* [What to produce] Would you give the listing back word for word once its pictures are removed?

* [Given data]

◆ ◆ ◆ ◆ ◆

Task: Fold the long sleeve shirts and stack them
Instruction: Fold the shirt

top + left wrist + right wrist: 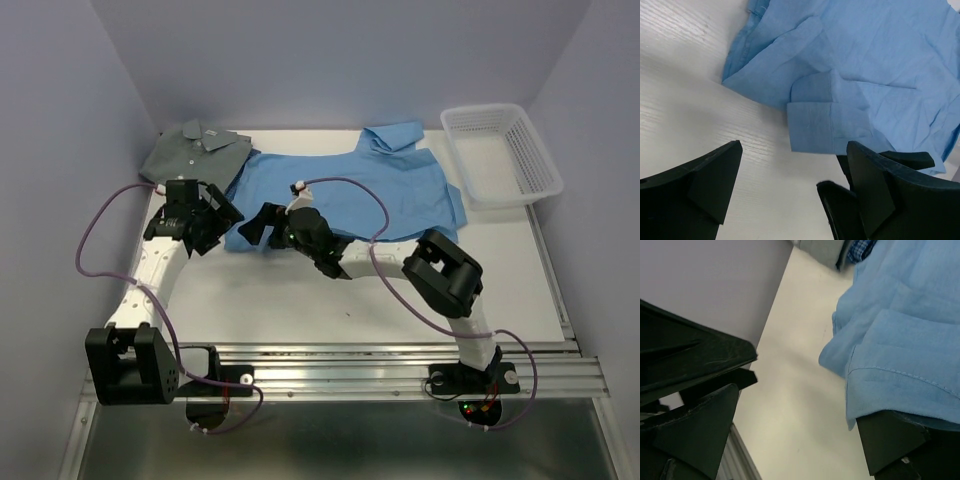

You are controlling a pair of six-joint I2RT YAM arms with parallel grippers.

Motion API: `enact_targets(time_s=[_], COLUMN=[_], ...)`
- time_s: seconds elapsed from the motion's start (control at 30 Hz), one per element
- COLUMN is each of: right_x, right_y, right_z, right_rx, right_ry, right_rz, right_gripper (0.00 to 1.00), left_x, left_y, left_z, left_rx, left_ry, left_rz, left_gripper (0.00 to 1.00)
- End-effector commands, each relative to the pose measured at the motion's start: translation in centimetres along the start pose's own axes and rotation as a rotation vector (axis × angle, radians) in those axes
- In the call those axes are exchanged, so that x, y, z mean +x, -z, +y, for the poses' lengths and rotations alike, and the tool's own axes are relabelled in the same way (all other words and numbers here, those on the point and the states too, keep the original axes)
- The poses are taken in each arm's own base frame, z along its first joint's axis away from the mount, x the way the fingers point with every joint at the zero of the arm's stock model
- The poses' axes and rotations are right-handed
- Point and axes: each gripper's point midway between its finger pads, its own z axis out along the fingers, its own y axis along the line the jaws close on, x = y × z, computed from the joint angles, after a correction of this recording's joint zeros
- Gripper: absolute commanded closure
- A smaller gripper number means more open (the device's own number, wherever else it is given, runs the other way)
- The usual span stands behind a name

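Under everything, a white wood-grain tabletop [300,300], reaching from the near rail to the far wall.

On its far middle, a light sky-blue collared cloth shirt [350,190], spread mostly flat, collar toward the far edge, near left corner bunched and doubled over itself.

At the far left corner of the table, touching the sky-blue shirt's left side, a grey-green collared shirt [195,150], folded into a compact block with the collar on top.

At the far right, just beside the sky-blue shirt, a white plastic mesh basket [500,150], rectangular, standing upright.

In the right wrist view, wedged between grey-green and sky-blue cloth, a sliver of darker blue checked fabric [860,250]; too little showing to tell more.

At the sky-blue shirt's near left corner, the left black two-finger gripper [222,218], low over the table, spread wide and gripping nothing. Directly ahead of it in the left wrist view, a folded sleeve cuff [817,127], lying flat on the table.

Facing it from the right, the right black two-finger gripper [258,225], likewise spread wide. Sits with one finger [900,445] beneath the sky-blue hem, cloth draped over that finger, not pinched.
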Motion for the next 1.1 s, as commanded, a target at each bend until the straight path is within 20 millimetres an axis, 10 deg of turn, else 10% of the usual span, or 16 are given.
enact_targets(time_s=[0.0, 0.53, 0.8, 1.07], right_x=[2.3, 4.3, -1.5, -14.1], right_y=[3.2, 10.1, 15.1, 22.8], right_z=[0.1, -8.5, -6.4, -15.6], right_rx=[0.113, 0.543, 0.5, 0.744], right_ry=[-0.071, 0.043, 0.096, -0.011], right_rz=[0.208, 0.343, 0.231, -0.06], right_gripper=[0.0, 0.0, 0.0, 0.0], left_x=[0.4, 7.2, 7.5, 8.1], left_y=[-1.1, -3.3, -6.6, -8.5], left_z=[-1.1, 2.2, 3.4, 2.9], left_rx=[0.074, 0.058, -0.008, 0.023], left_ry=[0.019, 0.065, 0.075, 0.054], left_rz=[0.019, 0.163, 0.141, 0.176], left_gripper=[0.01, 0.01, 0.01, 0.16])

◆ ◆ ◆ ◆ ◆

* [Output of the exercise]
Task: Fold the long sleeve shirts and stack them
Instruction: Fold the shirt

top + left wrist + right wrist: 

You are controlling a pair of six-joint I2RT YAM arms with parallel grippers.

Motion API: `enact_targets(time_s=[_], COLUMN=[_], ...)`
- time_s: seconds elapsed from the motion's start (control at 30 Hz), one per element
- COLUMN is each of: right_x, right_y, right_z, right_rx, right_ry, right_rz, right_gripper (0.00 to 1.00), left_x, left_y, left_z, left_rx, left_ry, left_rz, left_gripper (0.00 to 1.00)
- End-effector commands, each relative to the pose measured at the motion's start: translation in centimetres along the start pose's own axes and rotation as a rotation vector (axis × angle, radians) in those axes
- In the call those axes are exchanged, so that x, y, z mean +x, -z, +y, for the poses' lengths and rotations alike, and the tool's own axes are relabelled in the same way (all other words and numbers here, those on the point and the states too, keep the original axes)
- The poses are taken in each arm's own base frame, z along its first joint's axis away from the mount, x the way the fingers point with every joint at the zero of the arm's stock model
- The poses' axes and rotations are right-handed
- Point and axes: each gripper's point midway between its finger pads, its own z axis out along the fingers, its own y axis along the line the jaws close on, x = y × z, computed from the joint angles, after a correction of this recording's joint zeros
- Gripper: absolute commanded closure
- A smaller gripper number means more open (the device's own number, wherever else it is given, runs the other way)
- The usual span stands behind a name

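Under everything, a white wood-grain tabletop [300,300], reaching from the near rail to the far wall.

On its far middle, a light sky-blue collared cloth shirt [350,190], spread mostly flat, collar toward the far edge, near left corner bunched and doubled over itself.

At the far left corner of the table, touching the sky-blue shirt's left side, a grey-green collared shirt [195,150], folded into a compact block with the collar on top.

At the far right, just beside the sky-blue shirt, a white plastic mesh basket [500,150], rectangular, standing upright.

In the right wrist view, wedged between grey-green and sky-blue cloth, a sliver of darker blue checked fabric [860,250]; too little showing to tell more.

At the sky-blue shirt's near left corner, the left black two-finger gripper [222,218], low over the table, spread wide and gripping nothing. Directly ahead of it in the left wrist view, a folded sleeve cuff [817,127], lying flat on the table.

Facing it from the right, the right black two-finger gripper [258,225], likewise spread wide. Sits with one finger [900,445] beneath the sky-blue hem, cloth draped over that finger, not pinched.
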Motion for the next 1.1 s, as commanded, a target at each bend until the straight path is within 20 millimetres an axis, 10 deg of turn, else 10% of the usual span, or 16 are given.
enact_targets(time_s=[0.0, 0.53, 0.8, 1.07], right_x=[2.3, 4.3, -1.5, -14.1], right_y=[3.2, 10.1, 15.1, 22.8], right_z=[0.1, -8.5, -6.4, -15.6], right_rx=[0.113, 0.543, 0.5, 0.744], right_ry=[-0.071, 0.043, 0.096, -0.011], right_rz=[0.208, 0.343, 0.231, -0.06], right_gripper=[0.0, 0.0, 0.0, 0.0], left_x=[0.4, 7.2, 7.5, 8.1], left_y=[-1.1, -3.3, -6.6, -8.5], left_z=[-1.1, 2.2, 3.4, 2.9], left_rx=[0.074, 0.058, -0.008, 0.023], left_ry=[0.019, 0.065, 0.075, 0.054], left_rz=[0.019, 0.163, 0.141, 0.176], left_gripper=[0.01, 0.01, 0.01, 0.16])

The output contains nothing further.